WHAT YOU HAVE TO DO
When you restate the data, keep every word as it is and drop the images.

BEGIN RECORDS SHOWN

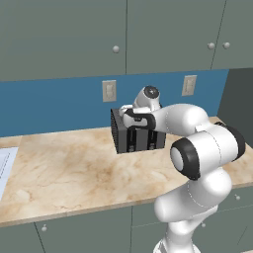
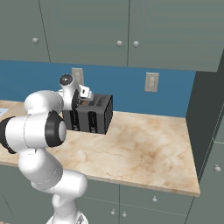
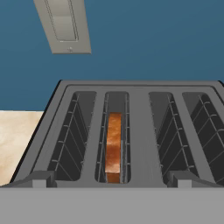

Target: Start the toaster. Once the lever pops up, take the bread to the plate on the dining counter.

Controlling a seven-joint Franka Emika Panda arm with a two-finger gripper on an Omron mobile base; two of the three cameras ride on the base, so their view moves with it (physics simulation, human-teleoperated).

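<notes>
A: Dark grey toaster [image 1: 137, 133] sits on the beige marble counter [image 1: 64, 173], back near the blue wall [image 1: 49, 106], below a wall outlet [image 1: 109, 91]. Same toaster in right base view [image 2: 92, 114], two black lever panels on its front.

B: Where's the bread?

A: Bread [image 3: 113, 146] is in the toaster, standing on edge in the 2nd slot from left in hand view. Orange-tan face, brown crust at the near end. Sits low in the slot, top below the rim. Other slots show just wire guides.

B: And the tool?

A: Tool [image 1: 133, 118] is over the toaster's top, at the front edge, arm reaching in from lower right in left base view. In right base view the tool [image 2: 83, 98] is at the toaster's top left corner. Fingers spread fully apart, nothing between them. Can't tell if it touches the toaster; the white wrist covers that spot.

B: Anything else around?

A: Grey-green upper cabinets [image 1: 64, 34] w/ round knobs above, a 2nd outlet [image 1: 189, 85] further right, lower cabinets [image 2: 153, 199] under the counter. White sheet-like thing [image 1: 5, 168] at the counter's far left edge, can't make out what it is.
</notes>
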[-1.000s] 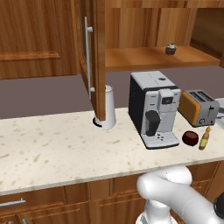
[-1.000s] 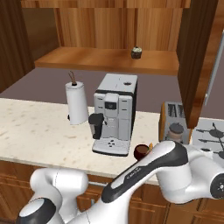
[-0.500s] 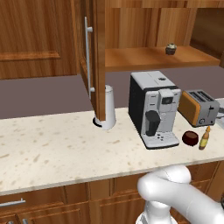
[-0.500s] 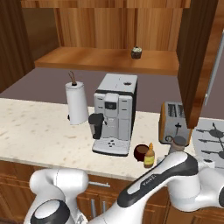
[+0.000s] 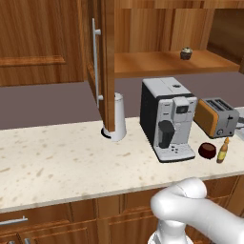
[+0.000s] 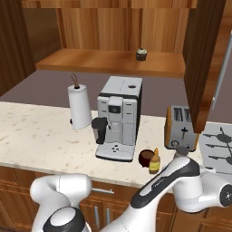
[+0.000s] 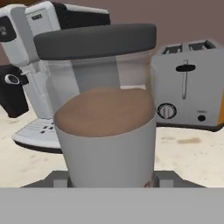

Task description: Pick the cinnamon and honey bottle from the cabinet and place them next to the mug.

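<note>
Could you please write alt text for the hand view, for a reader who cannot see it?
A clear shaker of brown cinnamon with a dark grey lid sits very close in the foreground, gripped in the shut tool. Behind it on the speckled counter stand a white coffee machine on the left and a silver toaster on the right.

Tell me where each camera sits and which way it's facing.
Left base view: behind the arm's left, facing forward-down at coffee machine, mug, honey bottle; arm at lower right.
Right base view: behind its right, same counter; arm crosses the bottom.
Hand view: on the hand, along the gripper, at the cinnamon it grips.
Shared: coffee machine, toaster.
</note>
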Available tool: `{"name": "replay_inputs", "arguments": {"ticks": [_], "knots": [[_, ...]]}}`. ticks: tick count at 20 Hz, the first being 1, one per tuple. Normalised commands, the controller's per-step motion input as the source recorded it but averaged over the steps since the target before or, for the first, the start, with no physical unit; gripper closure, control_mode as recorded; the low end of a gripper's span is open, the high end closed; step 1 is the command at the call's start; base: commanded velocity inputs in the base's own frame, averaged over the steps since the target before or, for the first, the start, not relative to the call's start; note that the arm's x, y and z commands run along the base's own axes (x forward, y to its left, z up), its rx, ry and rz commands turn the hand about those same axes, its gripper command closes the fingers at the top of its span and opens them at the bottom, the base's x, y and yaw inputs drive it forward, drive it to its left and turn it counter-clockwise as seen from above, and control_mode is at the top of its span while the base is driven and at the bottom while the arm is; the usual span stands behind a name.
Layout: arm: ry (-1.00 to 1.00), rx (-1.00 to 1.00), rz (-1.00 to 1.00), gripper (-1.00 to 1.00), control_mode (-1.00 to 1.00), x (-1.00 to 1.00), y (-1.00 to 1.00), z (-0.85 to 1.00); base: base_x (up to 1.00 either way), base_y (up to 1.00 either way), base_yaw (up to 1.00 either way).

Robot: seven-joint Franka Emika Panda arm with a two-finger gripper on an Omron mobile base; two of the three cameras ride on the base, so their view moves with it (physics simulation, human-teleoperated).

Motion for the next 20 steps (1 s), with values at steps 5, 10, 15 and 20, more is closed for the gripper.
{"name": "replay_inputs", "arguments": {"ticks": [5, 10, 15, 20], "knots": [[0.00, -0.01, 0.00, 1.00, -1.00, 0.33, 0.00, -0.45, 0.00, 0.00, 0.00], [0.00, -0.02, 0.00, 1.00, -1.00, 0.51, 0.00, -0.44, 0.00, 0.00, 0.00], [0.00, -0.03, 0.00, 1.00, -1.00, 0.61, 0.00, -0.34, 0.00, 0.00, 0.00], [0.00, 0.00, 0.00, 1.00, -1.00, 0.21, -0.14, -0.12, 0.00, 0.00, 0.00]]}}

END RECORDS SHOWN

THE ANSWER
Target: Start the toaster. Once the lever pops up, take the bread to the plate on the dining counter.

Controlling a seven-joint Franka Emika Panda arm with a two-finger gripper on an Omron mobile base; two of the three cameras ride on the base, so their view moves with it (physics simulation, human-teleoperated).

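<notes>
A: Dark grey toaster [image 1: 137, 133] sits on the beige marble counter [image 1: 64, 173], back near the blue wall [image 1: 49, 106], below a wall outlet [image 1: 109, 91]. Same toaster in right base view [image 2: 92, 114], two black lever panels on its front.

B: Where's the bread?

A: Bread [image 3: 113, 146] is in the toaster, standing on edge in the 2nd slot from left in hand view. Orange-tan face, brown crust at the near end. Sits low in the slot, top below the rim. Other slots show just wire guides.

B: And the tool?

A: Tool [image 1: 133, 118] is over the toaster's top, at the front edge, arm reaching in from lower right in left base view. In right base view the tool [image 2: 83, 98] is at the toaster's top left corner. Fingers spread fully apart, nothing between them. Can't tell if it touches the toaster; the white wrist covers that spot.

B: Anything else around?

A: Grey-green upper cabinets [image 1: 64, 34] w/ round knobs above, a 2nd outlet [image 1: 189, 85] further right, lower cabinets [image 2: 153, 199] under the counter. White sheet-like thing [image 1: 5, 168] at the counter's far left edge, can't make out what it is.
</notes>
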[-1.000s] 
[-1.000s] 
[-0.500s] 
[-0.500s] 
[+0.000s] 
[+0.000s] 
[+0.000s] 

Task description: Pick the cinnamon and honey bottle from the cabinet and place them next to the mug.

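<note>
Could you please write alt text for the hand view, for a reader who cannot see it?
A clear shaker of brown cinnamon with a dark grey lid sits very close in the foreground, gripped in the shut tool. Behind it on the speckled counter stand a white coffee machine on the left and a silver toaster on the right.

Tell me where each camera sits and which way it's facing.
Left base view: behind the arm's left, facing forward-down at coffee machine, mug, honey bottle; arm at lower right.
Right base view: behind its right, same counter; arm crosses the bottom.
Hand view: on the hand, along the gripper, at the cinnamon it grips.
Shared: coffee machine, toaster.
</note>
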Available tool: `{"name": "replay_inputs", "arguments": {"ticks": [_], "knots": [[_, ...]]}}`. ticks: tick count at 20 Hz, the first being 1, one per tuple. Normalised commands, the controller's per-step motion input as the source recorded it but averaged over the steps since the target before or, for the first, the start, with no physical unit; gripper closure, control_mode as recorded; the low end of a gripper's span is open, the high end closed; step 1 is the command at the call's start; base: commanded velocity inputs in the base's own frame, averaged over the steps since the target before or, for the first, the start, not relative to the call's start; note that the arm's x, y and z commands run along the base's own axes (x forward, y to its left, z up), its rx, ry and rz commands turn the hand about those same axes, its gripper command closes the fingers at the top of its span and opens them at the bottom, the base's x, y and yaw inputs drive it forward, drive it to its left and turn it counter-clockwise as seen from above, and control_mode is at the top of its span while the base is driven and at the bottom while the arm is; the usual span stands behind a name.
Layout: arm: ry (-1.00 to 1.00), rx (-1.00 to 1.00), rz (-1.00 to 1.00), gripper (-1.00 to 1.00), control_mode (-1.00 to 1.00), x (-1.00 to 1.00), y (-1.00 to 1.00), z (-0.85 to 1.00); base: base_x (up to 1.00 either way), base_y (up to 1.00 either way), base_yaw (up to 1.00 either way).

Robot: seven-joint Franka Emika Panda arm with a two-finger gripper on an Omron mobile base; two of the three cameras ride on the base, so their view moves with it (physics simulation, human-teleoperated).

Motion for the next 20 steps (1 s), with values at steps 5, 10, 15 and 20, more is closed for the gripper.
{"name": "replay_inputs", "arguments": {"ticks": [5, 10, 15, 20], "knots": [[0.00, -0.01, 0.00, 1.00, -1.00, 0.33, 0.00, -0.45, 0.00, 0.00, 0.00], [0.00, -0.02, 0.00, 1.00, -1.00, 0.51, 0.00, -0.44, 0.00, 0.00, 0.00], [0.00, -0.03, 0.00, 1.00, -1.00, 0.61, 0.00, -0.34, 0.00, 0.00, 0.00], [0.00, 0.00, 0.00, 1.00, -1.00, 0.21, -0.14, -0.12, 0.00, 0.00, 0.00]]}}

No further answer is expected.